Did the Bank of England follow the Federal Reserve in the U.S.?

As mentioned earlier, the U.S. economy didn’t suffer as much as the British economy during the pandemic. The bounce back might be very different, as some commentators fear:

Andy Haldane, till recently the Chief Economist at the Bank of England, has been vocal about how stimulus should end. How inflation is a bigger concern than many may think.

Olivier Konzeoue, FX Sales Trader at Saxo Markets, shared with #DisruptionBanking how “outgoing chief economist Haldane was the only dissenter voting against keeping the bond-buying programme unchanged (8-1 split on the topic).

“The MPC used similar rhetoric to that used by the U.S. Fed of late, describing an expected peak in inflation in excess of 3% (versus 2.47% previously) as likely temporary in nature.” Olivier concluded.

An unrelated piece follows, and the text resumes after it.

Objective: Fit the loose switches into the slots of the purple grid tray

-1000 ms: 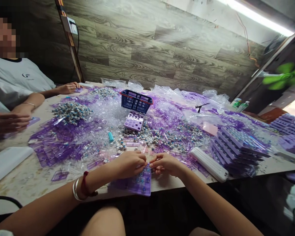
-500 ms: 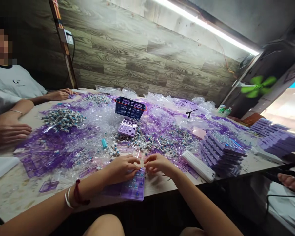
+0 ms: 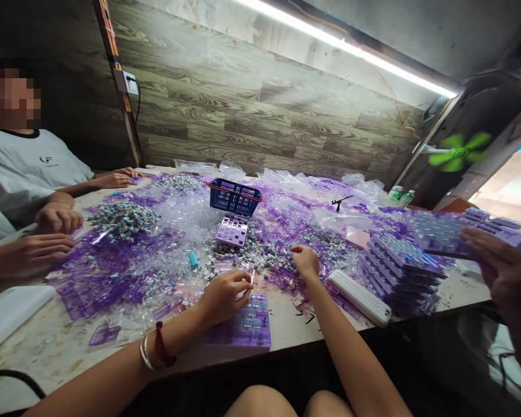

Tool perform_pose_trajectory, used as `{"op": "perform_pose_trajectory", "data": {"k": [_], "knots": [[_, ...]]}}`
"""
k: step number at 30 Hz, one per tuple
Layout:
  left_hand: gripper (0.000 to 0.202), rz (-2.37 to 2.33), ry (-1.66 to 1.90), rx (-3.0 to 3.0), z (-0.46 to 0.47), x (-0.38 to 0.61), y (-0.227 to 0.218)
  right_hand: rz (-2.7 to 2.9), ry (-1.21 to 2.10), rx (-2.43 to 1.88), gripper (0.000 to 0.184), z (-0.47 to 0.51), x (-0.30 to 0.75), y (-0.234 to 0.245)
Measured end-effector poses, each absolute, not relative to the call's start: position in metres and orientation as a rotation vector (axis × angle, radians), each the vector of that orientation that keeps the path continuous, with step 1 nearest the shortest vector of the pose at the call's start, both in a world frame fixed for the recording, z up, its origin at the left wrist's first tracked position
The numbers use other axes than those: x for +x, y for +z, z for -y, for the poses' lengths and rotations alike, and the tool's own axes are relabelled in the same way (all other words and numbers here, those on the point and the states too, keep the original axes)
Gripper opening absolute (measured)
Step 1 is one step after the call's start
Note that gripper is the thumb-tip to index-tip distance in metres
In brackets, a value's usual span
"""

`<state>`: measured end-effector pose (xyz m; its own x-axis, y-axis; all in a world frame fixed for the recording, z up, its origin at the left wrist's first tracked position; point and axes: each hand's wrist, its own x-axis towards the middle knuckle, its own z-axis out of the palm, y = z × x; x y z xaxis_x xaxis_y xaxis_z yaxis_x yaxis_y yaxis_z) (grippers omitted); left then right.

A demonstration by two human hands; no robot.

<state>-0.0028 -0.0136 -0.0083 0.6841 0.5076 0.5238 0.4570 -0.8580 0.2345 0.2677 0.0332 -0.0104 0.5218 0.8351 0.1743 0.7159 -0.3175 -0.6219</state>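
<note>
My left hand (image 3: 226, 294) rests over a purple plastic panel (image 3: 260, 340) at the table's front edge. Its thumb and fingertips are pinched together; whatever lies between them is too small to name. Several small clear, bluish pieces (image 3: 248, 317) sit in rows in the panel. My right hand (image 3: 306, 262) is at the edge of a heap of small white-and-blue parts (image 3: 325, 246), with its fingers curled and closed. Its fingertips partly hide what they touch, so I cannot make out whether they hold a part.
A dark blue basket (image 3: 234, 200) stands behind a light purple panel (image 3: 231, 230). Stacked panels (image 3: 399, 269) and a long white case (image 3: 359, 297) lie right. A co-worker's hand (image 3: 495, 260) holds another panel there. Another person's hands (image 3: 47, 246) are left.
My right hand has left the panel's upper edge and moved right and away to the heap. My left hand stays over the panel. At right, a co-worker's hand has come in with a panel.
</note>
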Motion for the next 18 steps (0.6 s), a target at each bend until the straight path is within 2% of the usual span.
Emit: {"op": "perform_pose_trajectory", "data": {"k": [3,8,14,18], "knots": [[0.018,-0.812,0.967,2.727,0.013,-0.005,-0.010,1.420,0.157,-2.147,0.033,-0.047,0.271,-0.006],[0.017,-0.799,0.865,2.750,0.014,-0.005,-0.009,1.623,0.095,-2.188,0.041,-0.063,0.274,-0.004],[0.016,-0.818,0.809,2.753,0.015,-0.004,-0.006,1.628,-0.011,-2.284,0.029,-0.063,0.273,-0.006],[0.016,-0.815,0.789,2.771,0.015,-0.003,-0.006,1.611,-0.053,-2.335,0.027,-0.062,0.275,-0.003]]}}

With the pound dropping today, Marc Cogliatti, Principal – Global Markets for Validus Risk Management explained why that might have been:

“The outcome (of the MPC) was widely predicted, however, sterling fell 0.5% against the dollar, suggesting traders were hoping for a more hawkish tone from the MPC following the Fed’s stance last week. Instead, the committee appear to be taking a cautious approach, not wanting to risk curtailing the recovery that has been witnessed in recent months.”

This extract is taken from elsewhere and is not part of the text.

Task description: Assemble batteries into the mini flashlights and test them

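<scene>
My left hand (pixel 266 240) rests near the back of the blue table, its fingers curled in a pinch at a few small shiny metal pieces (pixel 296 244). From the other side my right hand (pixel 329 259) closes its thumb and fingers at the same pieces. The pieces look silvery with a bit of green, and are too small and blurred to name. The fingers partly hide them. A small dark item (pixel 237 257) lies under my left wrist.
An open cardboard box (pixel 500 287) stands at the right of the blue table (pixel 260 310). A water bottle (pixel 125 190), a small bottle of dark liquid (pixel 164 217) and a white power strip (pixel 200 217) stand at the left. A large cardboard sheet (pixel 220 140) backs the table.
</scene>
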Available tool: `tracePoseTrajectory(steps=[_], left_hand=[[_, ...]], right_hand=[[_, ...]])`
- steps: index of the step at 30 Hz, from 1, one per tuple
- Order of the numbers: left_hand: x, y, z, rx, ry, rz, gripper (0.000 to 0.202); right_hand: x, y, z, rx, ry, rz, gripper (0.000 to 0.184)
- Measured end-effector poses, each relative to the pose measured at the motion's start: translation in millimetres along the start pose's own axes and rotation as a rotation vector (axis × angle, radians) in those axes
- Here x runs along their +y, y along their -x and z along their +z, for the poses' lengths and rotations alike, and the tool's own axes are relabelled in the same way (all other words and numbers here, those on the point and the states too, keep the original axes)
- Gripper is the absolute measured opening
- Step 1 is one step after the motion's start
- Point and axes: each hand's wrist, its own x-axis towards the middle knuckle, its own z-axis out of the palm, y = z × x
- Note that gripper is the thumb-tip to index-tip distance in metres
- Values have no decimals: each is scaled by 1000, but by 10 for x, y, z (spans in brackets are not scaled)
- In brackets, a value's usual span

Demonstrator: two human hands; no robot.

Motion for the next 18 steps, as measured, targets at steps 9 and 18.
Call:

The cautious approach is commendable. Small companies will continue to be able to gain financing at affordable levels. But, where Biden has been repeatedly highlighting the need to spend on infrastructure in the U.S., the UK has been quieter on the specifics on any grandiose government spending plans.

With August just round the corner, it may be wise to wait and see what policy decisions the government might make, before deciding exactly how good or bad the economy feels right now.